Here's some more info on immunosuppresants:
IBD is commonly treated with the immunomodulators azathioprine and its metabolite 6-MP.4 The appropriateness of immunosuppressants in the management of IBD was assessed this year using the RAND method.5 The results of this Italian study show that only azathioprine, 6-MP, and methotrexate are appropriate in the treatment of IBD. In addition, cyclosporine A was found to be appropriate only in severe UC after the failure of steroids.

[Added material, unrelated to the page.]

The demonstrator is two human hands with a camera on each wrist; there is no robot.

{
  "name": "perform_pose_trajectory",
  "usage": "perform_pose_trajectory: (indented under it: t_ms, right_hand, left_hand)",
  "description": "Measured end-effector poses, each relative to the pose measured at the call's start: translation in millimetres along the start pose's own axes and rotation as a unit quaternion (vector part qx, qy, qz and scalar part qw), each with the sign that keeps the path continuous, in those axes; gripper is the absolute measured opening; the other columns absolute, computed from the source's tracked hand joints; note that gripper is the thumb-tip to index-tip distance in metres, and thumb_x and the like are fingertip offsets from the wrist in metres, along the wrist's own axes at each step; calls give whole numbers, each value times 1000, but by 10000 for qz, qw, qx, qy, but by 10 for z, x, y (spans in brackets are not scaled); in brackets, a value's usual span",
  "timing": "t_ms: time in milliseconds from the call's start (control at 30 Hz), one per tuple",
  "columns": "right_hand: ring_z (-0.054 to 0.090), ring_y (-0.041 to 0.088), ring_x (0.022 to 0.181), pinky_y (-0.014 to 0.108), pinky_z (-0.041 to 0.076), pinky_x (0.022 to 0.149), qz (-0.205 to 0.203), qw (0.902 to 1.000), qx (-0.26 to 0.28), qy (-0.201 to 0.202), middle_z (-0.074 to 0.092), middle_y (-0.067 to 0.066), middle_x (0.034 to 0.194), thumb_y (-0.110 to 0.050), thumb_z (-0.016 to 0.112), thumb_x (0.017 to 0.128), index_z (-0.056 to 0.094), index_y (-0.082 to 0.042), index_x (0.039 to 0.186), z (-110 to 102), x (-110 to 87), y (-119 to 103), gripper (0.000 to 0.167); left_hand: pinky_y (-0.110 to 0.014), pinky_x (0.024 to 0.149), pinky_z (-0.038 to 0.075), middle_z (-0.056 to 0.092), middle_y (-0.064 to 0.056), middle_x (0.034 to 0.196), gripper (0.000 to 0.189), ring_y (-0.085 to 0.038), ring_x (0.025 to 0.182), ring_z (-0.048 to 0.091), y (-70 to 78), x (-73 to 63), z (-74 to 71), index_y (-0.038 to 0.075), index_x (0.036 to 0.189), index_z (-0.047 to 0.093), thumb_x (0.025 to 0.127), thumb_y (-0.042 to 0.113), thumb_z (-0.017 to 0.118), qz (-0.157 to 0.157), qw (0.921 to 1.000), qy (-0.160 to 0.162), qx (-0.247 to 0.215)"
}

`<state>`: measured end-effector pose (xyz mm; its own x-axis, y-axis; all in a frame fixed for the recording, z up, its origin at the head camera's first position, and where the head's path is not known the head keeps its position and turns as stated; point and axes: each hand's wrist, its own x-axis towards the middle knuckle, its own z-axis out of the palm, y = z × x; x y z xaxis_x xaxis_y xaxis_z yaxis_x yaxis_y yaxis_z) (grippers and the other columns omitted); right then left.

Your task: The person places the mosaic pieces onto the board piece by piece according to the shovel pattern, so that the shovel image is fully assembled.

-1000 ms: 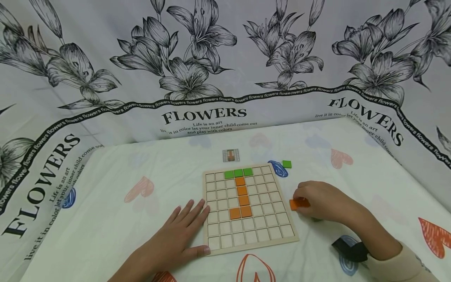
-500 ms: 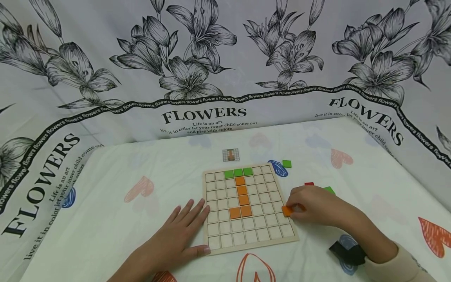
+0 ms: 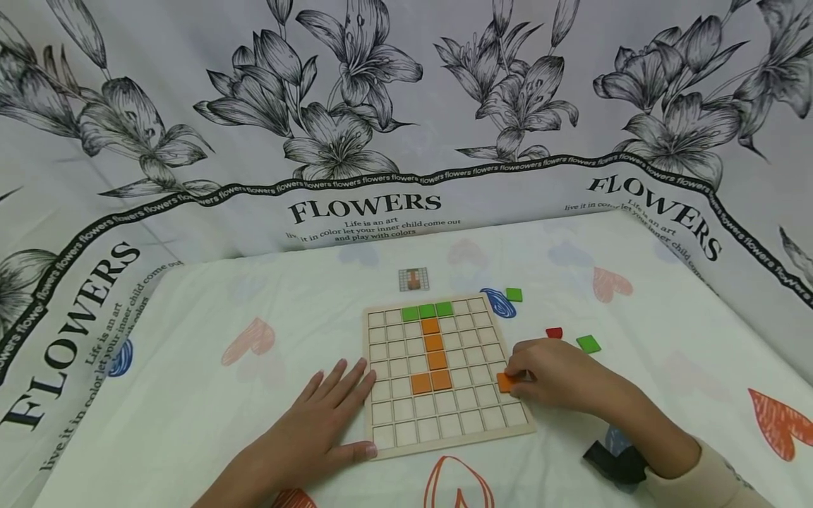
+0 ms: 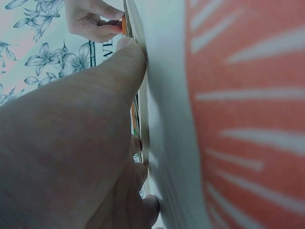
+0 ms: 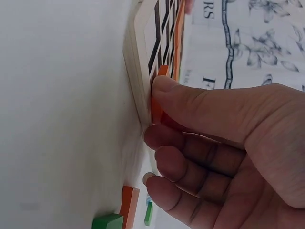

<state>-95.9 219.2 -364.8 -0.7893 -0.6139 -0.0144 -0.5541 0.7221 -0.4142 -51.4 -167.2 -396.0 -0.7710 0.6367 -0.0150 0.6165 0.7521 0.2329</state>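
Observation:
A wooden grid board (image 3: 451, 448) lies on the cloth. Three green tiles (image 3: 428, 310) fill part of its far row. Below them, several orange tiles (image 3: 436, 360) run down one column, with one more beside the lowest. My right hand (image 3: 559, 374) pinches another orange tile (image 3: 504, 382) between thumb and fingers, over the board's right edge. In the right wrist view, the thumb presses on this orange tile (image 5: 157, 107) close by the board's rim. My left hand (image 3: 317, 423) rests flat on the cloth, fingers spread, fingertips and thumb at the board's left rim.
A small card with a grid picture (image 3: 414, 279) lies beyond the board. Right of the board are a green tile (image 3: 514, 295), a red tile (image 3: 554, 332) and another green tile (image 3: 588, 343). A black strap (image 3: 616, 464) lies near the right wrist. A flower-printed curtain (image 3: 356, 85) hangs behind.
My right hand has moved left with the orange tile, from the cloth to the board's right edge. The red tile and a green tile have come into sight behind it. My left hand stays put.

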Motion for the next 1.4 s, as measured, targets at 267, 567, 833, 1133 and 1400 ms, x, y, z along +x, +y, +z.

The only drugs able to modify the disease course are azathioprine, 6-MP, and methotrexate.6 However, these drugs have a slow onset of action and are associated with important side effects in some patients, often necessitating the discontinuation of the drug. Moreover, up to 60 percent of patients do not respond to these drugs long-term. Furthermore, serious drug toxicity leads to cessation of therapy in 9 percent to 25 percent of patients, and there is failure to achieve efficacy in approximately 15 percent of cases.7
Data also suggest an approximate fourfold increased risk of lymphoma in IBD patients treated with azathioprine/ 6-MP.4 The increased risk of lymphoma could be a result of the medications, the severity of the underlying disease, or a combination of the two, the researchers concluded.
Nodular regenerative hyperplasia of the liver (NRH) also can develop in IBD patients treated with azathioprine.8 “Clinicians should be aware of this serious complication which may occur with any of the purine analogues (azathioprine, 6-MP, and 6-thioguanine),” according to the researchers who presented four such cases.